Go through the entries one line at a time, and gather every line that has the word "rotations".

[Dataset records]
★ ★ ★ ★ ★ ★ ★

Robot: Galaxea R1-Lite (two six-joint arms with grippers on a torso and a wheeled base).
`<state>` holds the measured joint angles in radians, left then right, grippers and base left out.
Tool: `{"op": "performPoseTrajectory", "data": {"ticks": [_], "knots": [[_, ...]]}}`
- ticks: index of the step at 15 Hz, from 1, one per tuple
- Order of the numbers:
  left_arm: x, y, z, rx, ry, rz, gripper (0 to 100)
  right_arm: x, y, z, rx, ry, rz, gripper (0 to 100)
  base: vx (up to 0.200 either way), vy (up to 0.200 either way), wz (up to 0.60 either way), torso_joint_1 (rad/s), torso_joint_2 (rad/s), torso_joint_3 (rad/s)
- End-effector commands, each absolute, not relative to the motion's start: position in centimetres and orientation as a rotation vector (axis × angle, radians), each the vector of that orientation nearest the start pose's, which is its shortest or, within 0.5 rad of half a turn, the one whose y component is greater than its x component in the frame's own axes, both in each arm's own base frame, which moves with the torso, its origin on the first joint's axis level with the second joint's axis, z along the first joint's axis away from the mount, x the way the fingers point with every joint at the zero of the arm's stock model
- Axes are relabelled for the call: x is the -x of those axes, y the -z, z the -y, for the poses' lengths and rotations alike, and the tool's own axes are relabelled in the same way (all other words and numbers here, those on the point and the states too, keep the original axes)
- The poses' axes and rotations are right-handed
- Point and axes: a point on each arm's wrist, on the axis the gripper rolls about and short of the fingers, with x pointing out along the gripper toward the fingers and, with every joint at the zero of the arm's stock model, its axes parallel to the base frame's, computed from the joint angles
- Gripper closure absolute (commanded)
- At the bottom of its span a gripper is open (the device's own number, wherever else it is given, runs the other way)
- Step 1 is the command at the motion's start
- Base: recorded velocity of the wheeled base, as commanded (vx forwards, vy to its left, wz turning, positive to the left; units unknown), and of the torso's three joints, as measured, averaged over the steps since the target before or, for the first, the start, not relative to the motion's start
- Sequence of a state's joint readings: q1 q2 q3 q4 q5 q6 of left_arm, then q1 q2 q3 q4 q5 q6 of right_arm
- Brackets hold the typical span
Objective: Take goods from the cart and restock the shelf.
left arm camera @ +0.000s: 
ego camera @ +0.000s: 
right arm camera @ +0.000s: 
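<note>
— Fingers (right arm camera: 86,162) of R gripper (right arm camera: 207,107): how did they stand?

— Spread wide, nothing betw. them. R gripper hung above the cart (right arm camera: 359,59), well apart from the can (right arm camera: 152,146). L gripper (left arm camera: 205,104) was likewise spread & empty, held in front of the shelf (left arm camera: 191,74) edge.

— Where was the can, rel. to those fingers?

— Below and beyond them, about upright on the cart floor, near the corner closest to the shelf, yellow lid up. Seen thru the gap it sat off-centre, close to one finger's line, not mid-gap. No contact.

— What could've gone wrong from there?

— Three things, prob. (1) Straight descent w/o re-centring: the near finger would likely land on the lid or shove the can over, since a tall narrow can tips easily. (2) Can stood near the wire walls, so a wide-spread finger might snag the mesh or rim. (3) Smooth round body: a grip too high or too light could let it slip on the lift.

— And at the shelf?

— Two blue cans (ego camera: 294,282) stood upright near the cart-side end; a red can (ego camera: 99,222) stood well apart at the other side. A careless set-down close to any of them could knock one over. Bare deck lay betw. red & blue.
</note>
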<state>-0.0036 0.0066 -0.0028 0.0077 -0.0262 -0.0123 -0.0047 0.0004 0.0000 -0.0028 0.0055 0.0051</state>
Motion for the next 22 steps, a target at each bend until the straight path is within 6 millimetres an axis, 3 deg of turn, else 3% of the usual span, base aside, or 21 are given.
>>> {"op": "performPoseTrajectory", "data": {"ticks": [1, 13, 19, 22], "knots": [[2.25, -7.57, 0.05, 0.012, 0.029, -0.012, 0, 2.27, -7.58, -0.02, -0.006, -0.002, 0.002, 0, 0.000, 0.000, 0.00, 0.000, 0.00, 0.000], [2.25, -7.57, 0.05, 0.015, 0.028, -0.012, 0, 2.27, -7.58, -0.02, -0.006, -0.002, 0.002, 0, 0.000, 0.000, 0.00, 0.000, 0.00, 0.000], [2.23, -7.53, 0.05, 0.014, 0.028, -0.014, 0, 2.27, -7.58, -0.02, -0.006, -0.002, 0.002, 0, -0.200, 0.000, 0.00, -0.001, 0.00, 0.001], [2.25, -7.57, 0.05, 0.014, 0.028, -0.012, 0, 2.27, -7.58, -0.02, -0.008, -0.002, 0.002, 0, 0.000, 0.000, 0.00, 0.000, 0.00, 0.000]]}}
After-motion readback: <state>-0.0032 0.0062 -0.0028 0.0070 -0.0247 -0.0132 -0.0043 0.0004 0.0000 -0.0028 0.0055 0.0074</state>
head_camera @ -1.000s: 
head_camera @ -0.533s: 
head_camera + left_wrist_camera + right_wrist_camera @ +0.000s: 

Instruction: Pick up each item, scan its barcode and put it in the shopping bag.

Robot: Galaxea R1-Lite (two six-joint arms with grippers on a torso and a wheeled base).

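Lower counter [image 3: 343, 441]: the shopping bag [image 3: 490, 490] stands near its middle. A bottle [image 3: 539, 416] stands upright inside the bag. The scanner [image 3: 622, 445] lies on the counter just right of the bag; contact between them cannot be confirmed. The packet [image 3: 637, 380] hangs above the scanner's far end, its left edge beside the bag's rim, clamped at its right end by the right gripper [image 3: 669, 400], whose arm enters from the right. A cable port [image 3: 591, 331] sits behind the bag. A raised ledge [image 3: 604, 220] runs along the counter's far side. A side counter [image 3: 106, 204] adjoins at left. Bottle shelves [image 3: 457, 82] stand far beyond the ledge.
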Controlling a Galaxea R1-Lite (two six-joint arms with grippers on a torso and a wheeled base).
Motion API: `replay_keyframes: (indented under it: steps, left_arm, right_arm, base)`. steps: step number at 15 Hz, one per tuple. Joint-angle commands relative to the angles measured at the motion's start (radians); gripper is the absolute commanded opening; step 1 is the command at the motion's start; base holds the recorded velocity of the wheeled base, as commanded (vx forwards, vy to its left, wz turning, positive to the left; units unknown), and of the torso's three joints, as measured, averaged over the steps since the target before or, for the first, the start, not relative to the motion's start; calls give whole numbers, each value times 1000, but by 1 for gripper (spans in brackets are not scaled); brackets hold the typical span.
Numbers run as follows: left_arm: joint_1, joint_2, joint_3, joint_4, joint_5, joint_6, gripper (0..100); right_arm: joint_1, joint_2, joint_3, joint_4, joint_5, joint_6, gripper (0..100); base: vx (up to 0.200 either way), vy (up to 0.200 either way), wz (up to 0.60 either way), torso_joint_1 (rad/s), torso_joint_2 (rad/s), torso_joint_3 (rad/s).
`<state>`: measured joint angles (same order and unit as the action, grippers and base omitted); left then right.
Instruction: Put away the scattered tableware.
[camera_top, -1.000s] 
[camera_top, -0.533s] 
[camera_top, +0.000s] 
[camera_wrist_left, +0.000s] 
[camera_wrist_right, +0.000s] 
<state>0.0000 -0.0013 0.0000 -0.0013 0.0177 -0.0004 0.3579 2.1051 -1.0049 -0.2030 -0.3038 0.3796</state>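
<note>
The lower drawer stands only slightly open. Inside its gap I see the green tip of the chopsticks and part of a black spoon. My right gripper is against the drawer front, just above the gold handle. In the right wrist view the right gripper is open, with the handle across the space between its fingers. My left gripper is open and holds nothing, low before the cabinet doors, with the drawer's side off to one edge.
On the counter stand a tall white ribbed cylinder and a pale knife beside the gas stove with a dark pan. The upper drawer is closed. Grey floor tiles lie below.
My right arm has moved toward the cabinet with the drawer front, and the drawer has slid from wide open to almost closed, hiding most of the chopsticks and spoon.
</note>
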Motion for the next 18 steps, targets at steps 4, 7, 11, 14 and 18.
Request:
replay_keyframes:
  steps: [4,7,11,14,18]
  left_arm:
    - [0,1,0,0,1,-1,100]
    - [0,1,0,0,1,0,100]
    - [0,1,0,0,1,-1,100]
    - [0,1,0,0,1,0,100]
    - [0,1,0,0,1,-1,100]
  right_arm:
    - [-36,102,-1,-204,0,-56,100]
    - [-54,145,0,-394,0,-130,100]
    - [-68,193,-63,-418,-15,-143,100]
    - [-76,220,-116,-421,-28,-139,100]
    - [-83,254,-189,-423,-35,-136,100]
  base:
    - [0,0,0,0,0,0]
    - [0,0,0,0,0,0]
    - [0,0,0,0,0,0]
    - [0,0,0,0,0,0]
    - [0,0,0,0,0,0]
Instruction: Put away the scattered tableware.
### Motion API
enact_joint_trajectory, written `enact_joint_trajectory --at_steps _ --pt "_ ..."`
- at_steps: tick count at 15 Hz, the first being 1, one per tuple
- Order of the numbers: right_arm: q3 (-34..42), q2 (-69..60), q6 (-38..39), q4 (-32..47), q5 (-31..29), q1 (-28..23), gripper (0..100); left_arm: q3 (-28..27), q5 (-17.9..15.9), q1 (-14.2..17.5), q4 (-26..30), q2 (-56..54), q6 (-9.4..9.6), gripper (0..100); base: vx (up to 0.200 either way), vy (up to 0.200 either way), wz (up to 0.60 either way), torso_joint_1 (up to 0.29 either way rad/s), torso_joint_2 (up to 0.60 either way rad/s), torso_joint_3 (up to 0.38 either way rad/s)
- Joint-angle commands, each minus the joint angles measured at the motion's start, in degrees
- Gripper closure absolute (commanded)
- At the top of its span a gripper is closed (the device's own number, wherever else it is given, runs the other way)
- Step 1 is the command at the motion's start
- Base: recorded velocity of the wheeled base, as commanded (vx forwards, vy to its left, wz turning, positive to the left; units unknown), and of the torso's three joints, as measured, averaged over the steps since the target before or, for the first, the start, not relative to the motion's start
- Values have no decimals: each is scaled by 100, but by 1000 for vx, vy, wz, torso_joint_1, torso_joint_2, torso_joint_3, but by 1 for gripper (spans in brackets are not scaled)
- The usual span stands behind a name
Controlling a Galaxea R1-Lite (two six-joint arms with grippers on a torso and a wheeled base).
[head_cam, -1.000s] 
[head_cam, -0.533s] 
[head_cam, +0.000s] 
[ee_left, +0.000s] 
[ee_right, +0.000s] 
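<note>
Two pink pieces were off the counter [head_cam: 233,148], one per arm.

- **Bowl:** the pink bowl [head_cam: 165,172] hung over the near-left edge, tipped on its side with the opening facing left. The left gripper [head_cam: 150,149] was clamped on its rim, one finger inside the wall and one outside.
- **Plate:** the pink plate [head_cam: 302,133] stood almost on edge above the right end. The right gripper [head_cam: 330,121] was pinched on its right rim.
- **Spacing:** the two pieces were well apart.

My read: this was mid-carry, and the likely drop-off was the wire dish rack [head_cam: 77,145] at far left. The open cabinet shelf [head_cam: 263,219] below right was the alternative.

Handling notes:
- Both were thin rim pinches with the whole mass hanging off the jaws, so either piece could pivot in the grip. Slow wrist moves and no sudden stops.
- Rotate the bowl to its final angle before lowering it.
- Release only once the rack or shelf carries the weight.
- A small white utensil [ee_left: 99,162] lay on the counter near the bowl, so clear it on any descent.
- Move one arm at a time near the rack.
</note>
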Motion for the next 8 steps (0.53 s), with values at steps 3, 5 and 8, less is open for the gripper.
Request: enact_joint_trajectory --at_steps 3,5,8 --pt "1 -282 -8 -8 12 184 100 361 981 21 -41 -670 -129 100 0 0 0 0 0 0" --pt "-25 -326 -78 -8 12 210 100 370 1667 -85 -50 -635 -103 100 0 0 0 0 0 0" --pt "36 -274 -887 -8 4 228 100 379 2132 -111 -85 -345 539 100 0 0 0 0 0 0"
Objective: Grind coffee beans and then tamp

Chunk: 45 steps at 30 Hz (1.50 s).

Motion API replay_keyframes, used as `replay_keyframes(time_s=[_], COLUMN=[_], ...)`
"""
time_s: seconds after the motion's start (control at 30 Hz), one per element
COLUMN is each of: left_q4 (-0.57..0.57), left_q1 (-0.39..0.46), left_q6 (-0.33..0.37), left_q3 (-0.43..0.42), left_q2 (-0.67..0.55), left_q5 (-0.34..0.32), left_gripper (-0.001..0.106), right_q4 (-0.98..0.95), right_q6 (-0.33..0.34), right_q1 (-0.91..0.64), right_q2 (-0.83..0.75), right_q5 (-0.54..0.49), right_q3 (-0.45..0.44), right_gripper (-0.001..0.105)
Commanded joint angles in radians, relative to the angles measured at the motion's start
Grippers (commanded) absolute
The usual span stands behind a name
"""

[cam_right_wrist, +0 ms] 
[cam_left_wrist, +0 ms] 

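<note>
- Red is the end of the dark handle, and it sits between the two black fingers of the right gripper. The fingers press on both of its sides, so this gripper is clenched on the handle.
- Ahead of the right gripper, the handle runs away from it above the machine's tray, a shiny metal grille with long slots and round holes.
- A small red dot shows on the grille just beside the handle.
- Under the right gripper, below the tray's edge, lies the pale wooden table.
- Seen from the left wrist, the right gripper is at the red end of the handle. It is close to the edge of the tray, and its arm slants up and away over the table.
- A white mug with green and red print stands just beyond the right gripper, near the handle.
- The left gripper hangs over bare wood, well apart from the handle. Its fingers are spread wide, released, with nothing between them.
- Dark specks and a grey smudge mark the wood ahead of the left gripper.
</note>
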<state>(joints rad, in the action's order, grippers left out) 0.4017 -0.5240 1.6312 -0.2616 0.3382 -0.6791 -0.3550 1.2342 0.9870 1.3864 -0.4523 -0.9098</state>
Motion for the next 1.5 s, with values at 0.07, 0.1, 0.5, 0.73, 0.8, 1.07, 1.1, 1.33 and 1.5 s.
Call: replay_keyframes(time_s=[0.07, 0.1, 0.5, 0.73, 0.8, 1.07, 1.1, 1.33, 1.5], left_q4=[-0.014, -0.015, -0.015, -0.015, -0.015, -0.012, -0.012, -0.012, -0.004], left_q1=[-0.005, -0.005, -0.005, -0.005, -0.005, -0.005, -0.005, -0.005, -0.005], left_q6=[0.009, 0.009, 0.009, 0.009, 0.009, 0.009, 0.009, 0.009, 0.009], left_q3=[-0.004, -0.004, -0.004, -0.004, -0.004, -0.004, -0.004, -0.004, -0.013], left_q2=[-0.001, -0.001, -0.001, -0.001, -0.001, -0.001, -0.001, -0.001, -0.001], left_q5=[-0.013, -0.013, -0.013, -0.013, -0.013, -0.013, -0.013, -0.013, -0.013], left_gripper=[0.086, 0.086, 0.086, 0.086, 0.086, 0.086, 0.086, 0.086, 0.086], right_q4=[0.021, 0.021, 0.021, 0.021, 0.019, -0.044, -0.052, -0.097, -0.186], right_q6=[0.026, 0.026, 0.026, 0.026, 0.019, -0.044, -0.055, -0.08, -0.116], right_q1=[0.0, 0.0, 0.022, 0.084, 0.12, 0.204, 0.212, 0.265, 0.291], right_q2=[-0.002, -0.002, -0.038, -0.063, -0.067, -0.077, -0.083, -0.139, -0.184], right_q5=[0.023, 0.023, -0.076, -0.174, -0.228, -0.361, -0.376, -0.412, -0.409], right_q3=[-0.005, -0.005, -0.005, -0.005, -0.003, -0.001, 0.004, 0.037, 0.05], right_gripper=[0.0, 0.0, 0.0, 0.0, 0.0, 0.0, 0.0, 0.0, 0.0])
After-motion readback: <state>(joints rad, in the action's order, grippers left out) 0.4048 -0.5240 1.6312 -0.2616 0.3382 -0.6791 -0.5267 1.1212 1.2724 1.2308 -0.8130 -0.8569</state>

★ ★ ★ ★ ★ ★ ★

[WRITTEN ANSWER]
- Axes are relabelled for the call: x is the -x of those axes, y the -z, z the -y, for the poses' lengths and rotations alike, and the tool's own axes are relabelled in the same way (all other words and numbers here, those on the point and the states too, keep the original axes)
- The poses' axes and rotations are right-handed

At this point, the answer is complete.